## PROBLEM TO WORK ON:
Report the count of lines below in which the string "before" occurs; include nothing else.

==============================

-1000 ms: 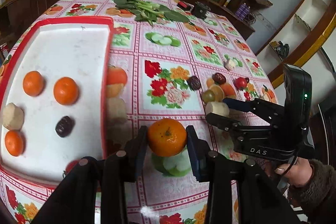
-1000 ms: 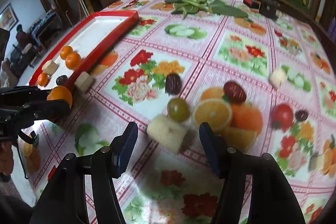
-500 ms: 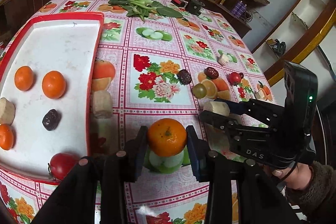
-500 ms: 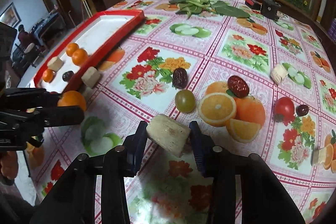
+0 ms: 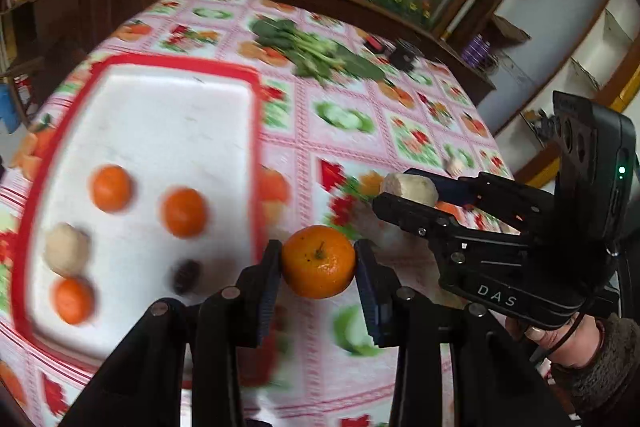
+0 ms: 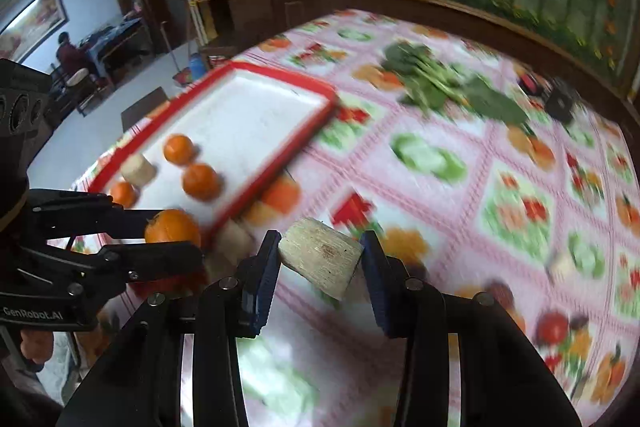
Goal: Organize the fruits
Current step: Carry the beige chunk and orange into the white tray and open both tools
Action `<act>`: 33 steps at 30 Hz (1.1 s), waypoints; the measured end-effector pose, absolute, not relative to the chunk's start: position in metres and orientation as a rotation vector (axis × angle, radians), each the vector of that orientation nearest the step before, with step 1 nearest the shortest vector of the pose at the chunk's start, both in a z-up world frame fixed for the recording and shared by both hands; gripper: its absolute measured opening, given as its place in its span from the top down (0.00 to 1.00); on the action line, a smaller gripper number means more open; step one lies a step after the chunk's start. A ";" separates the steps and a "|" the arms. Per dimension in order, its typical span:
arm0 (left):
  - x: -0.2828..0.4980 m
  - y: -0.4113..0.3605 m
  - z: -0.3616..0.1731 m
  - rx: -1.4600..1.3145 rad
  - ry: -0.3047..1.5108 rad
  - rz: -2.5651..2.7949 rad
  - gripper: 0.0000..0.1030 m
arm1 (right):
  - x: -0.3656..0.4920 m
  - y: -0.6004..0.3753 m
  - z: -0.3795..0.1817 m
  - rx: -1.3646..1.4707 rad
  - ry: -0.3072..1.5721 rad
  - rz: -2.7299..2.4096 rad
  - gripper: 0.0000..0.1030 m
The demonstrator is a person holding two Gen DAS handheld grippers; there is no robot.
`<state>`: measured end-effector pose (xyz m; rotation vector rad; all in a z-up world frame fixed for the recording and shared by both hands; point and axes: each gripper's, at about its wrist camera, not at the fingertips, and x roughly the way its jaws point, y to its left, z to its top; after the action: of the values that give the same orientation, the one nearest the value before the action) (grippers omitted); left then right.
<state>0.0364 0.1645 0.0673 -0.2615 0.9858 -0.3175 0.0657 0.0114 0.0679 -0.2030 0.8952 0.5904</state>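
Both grippers have lifted higher and moved toward the tray (image 5: 256, 115). The orange (image 5: 318, 261) is squeezed in the left gripper (image 5: 316, 267), beside the tray's edge. The right gripper (image 6: 320, 261) squeezes the pale chunk (image 6: 320, 257) above the cloth (image 6: 460, 211).
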 end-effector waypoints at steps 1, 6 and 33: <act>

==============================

## OUTPUT:
2